The Purchase Agreement and related Contract Documents state the rights and obligations of the sellers which can be summarized as follows:
- General Disclosure Duties: The Seller must affirmatively disclose to the buyer, in writing, any and all known facts that materially affect the value or desirability of the Property whether asked or not asked.
- Statutory Duties: The Seller must timely prepare and deliver to the buyer a Real Estate Transfer Disclosure Statement (“TDS”). The Seller has an obligation to honestly and completely fill out the TDS form in its entirety. The Seller must also fill out the Seller Property Questionnaire.

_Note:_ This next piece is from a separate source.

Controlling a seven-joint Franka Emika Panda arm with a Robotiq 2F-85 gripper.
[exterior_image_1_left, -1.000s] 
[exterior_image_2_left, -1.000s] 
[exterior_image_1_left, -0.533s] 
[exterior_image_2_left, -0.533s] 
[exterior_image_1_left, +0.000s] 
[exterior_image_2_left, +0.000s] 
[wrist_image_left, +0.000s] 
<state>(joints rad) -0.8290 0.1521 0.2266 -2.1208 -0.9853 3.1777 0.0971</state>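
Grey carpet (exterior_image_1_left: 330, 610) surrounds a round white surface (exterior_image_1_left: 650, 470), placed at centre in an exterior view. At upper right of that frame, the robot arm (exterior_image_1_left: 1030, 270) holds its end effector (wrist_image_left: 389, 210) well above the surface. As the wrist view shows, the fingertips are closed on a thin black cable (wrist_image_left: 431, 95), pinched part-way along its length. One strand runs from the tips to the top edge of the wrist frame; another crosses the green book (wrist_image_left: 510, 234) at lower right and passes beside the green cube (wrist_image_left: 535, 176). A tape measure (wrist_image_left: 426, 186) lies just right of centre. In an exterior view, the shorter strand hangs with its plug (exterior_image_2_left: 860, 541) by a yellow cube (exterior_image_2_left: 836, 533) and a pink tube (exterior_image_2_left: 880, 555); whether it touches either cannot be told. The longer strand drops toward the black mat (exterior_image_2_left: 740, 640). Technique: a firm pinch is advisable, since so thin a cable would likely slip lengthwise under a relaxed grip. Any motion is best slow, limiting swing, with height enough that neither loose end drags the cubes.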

If the Sellers fail to properly disclose they may be liable to Buyers for damages.
Real Estate Brokers/agents Have a Fiduciary Duty To Their Clients
Real estate brokers and agents are fiduciaries. (Michelson v. Hamada (1994) 29 Cal. App. 4th 1566.) The law imposes on a real estate agent the same obligation of undivided service and loyalty to a client that it imposes on a trustee in favor of the beneficiary. (Rattray v. Scudder (1946) 28 Cal. 2d 214.) As a fiduciary, a real estate broker must disclose to his or her client all material information that the broker knows or could reasonably obtain regarding the property or relating to the transaction. If the brokers/agents fail in their duty to disclose they may also be liable for the Buyers’ damages.

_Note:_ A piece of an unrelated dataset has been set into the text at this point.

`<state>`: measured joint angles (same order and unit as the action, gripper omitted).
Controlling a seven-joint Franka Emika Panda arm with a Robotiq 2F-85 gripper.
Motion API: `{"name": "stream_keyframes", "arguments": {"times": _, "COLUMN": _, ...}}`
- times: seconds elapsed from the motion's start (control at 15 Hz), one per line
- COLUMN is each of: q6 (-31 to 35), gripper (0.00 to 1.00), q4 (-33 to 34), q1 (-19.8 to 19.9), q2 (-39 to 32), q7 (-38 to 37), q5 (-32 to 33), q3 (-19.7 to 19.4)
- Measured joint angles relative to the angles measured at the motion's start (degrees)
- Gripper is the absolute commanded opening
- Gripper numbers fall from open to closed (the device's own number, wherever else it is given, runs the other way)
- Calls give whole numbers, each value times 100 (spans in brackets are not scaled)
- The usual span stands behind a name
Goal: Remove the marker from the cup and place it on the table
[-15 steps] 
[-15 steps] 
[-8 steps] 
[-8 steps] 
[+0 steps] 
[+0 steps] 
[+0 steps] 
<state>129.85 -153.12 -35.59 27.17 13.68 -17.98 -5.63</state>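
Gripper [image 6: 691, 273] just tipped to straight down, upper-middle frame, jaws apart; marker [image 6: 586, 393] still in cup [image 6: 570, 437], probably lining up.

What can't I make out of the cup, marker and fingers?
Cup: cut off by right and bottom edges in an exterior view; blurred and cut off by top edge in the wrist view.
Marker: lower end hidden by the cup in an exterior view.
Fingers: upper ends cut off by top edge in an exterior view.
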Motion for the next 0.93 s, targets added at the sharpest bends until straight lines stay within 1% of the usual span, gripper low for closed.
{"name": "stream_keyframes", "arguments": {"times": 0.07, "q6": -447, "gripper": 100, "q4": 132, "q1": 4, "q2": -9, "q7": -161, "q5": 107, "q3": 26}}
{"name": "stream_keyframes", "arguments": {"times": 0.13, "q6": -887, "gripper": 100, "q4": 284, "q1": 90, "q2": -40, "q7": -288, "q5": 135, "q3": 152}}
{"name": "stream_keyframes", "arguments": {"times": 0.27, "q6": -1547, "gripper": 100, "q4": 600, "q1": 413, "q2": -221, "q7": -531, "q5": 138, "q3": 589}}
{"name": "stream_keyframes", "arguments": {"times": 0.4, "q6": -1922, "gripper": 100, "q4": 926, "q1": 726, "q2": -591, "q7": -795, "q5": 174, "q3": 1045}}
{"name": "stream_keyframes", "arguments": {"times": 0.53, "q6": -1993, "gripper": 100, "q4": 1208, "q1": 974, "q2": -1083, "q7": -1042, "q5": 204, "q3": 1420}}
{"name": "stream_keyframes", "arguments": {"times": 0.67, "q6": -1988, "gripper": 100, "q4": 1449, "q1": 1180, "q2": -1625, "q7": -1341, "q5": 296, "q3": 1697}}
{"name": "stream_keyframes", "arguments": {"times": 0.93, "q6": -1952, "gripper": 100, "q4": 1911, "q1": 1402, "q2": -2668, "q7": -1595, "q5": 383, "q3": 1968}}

Buyers Can Address Non-Disclosure Issues through Mediation, Arbitration or Civil Litigation
The Purchase and Sale Agreement contains a mediation clause which requires that both Buyers and Sellers participate in Mediation if a dispute arises and before filing a lawsuit. Thus, the first step would be to send out a Demand for Mediation with a response deadline. If the Sellers fail to respond they would forfeit prevailing party attorneys’ fees, which are also permitted by the Agreement. It would be advisable to consult with an attorney regarding the procedural aspects of a non-disclosure case.

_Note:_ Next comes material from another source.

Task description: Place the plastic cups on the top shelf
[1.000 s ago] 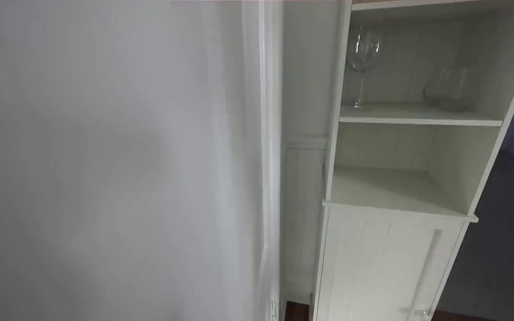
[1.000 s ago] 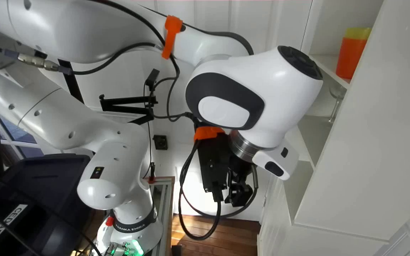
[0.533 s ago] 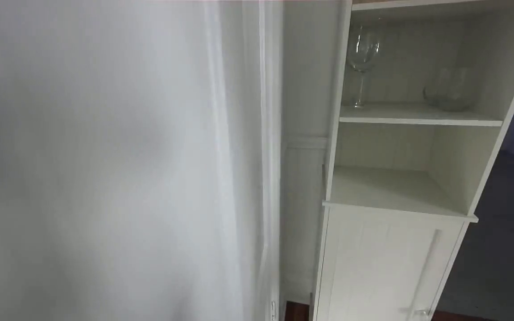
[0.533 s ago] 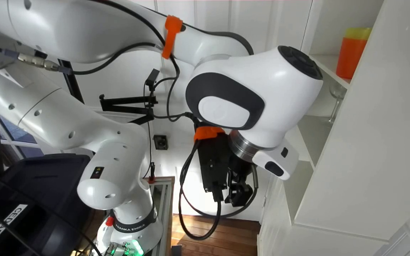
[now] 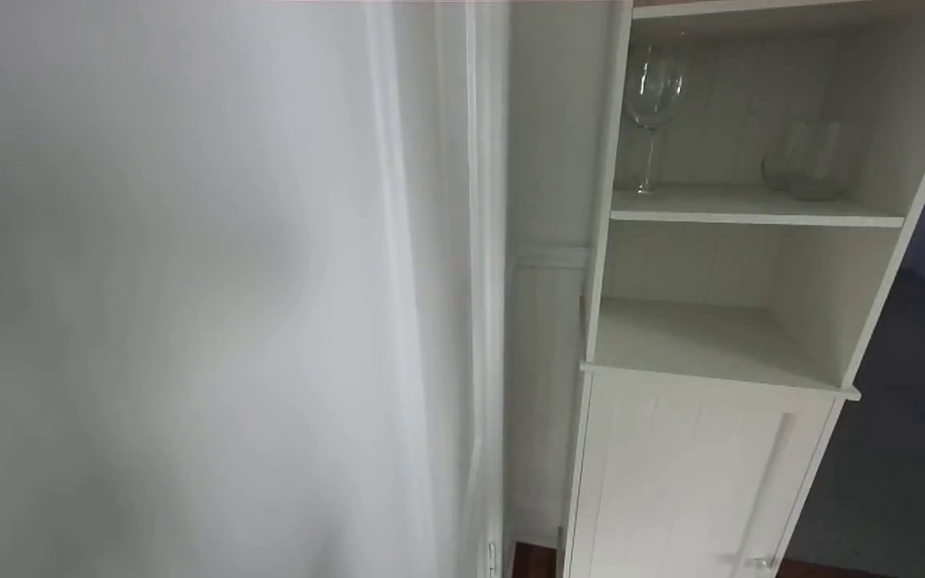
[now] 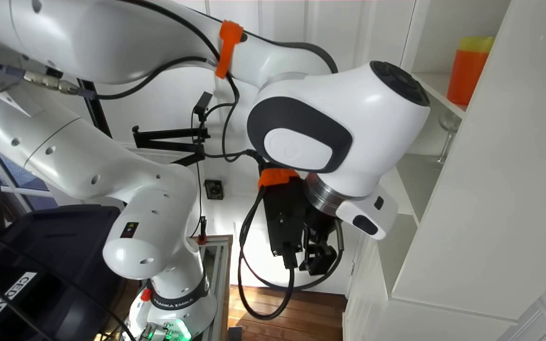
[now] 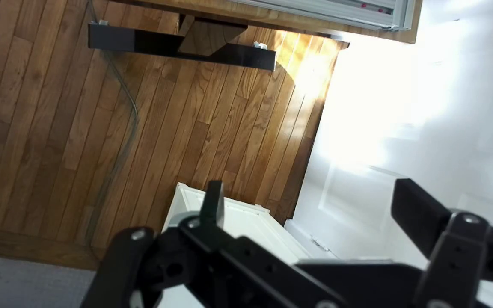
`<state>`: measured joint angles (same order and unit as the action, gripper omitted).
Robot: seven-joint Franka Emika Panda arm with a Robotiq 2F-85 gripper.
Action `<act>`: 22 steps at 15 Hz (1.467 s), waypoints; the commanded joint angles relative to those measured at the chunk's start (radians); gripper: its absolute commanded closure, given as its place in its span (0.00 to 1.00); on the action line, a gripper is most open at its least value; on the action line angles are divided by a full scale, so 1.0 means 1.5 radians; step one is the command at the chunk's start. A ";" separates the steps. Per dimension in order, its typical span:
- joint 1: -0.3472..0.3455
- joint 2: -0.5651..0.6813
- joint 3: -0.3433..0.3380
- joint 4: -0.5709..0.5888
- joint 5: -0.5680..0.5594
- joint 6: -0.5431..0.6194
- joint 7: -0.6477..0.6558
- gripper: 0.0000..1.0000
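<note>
Plastic cups [image 6: 468,71]: orange, with yellow showing at the top. Upright on the top shelf [image 6: 436,83] of the white cabinet [image 5: 695,482], seen in an exterior view. Edge partly cut off by the cabinet's side panel [image 6: 495,199]. Number of cups in the stack: cannot tell.

Pincer [image 7: 309,192]: wrist view gives the fingers [image 7: 417,209] spread wide, nothing gripped. In an exterior view it hangs from the end of the arm [image 6: 344,123], lower than the cups and well apart from them. Two orange straps [image 6: 229,49] on the arm assembly.

Next shelf down [image 5: 719,202]: stemmed wine glass [image 5: 655,88], upright, visible in both exterior views. Same shelf, opposite end: clear stemless glassware [image 5: 816,164]; outlines faint, count uncertain.

Wrist view, background: wooden floor [image 7: 229,128] with a sunlit patch; white door [image 7: 357,201], partly overexposed.

Exterior view, lower left: dark bin [image 6: 83,241], label reads CEDAR. Robot base [image 6: 190,303] right of it in frame, green light [image 6: 184,329] lit.
</note>
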<state>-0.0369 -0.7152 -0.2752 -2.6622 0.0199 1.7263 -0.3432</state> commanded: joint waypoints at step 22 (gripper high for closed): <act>0.090 -0.237 0.121 -0.058 0.143 -0.023 0.017 0.00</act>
<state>0.0912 -1.0704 -0.0880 -2.7511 0.2395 1.6919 -0.3231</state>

Additional resources provided by the author
The measure of damages in a non-disclosure case is diminution in value or cost of repair. It is therefore important to keep good records of any repairs or repair estimates while the case is proceeding. Civil Code Section 3343 provides in relevant part: “One defrauded in the purchase, sale or exchange of property is entitled to recover the difference between the actual value of that which the defrauded person parted and the actual value of that which he received.”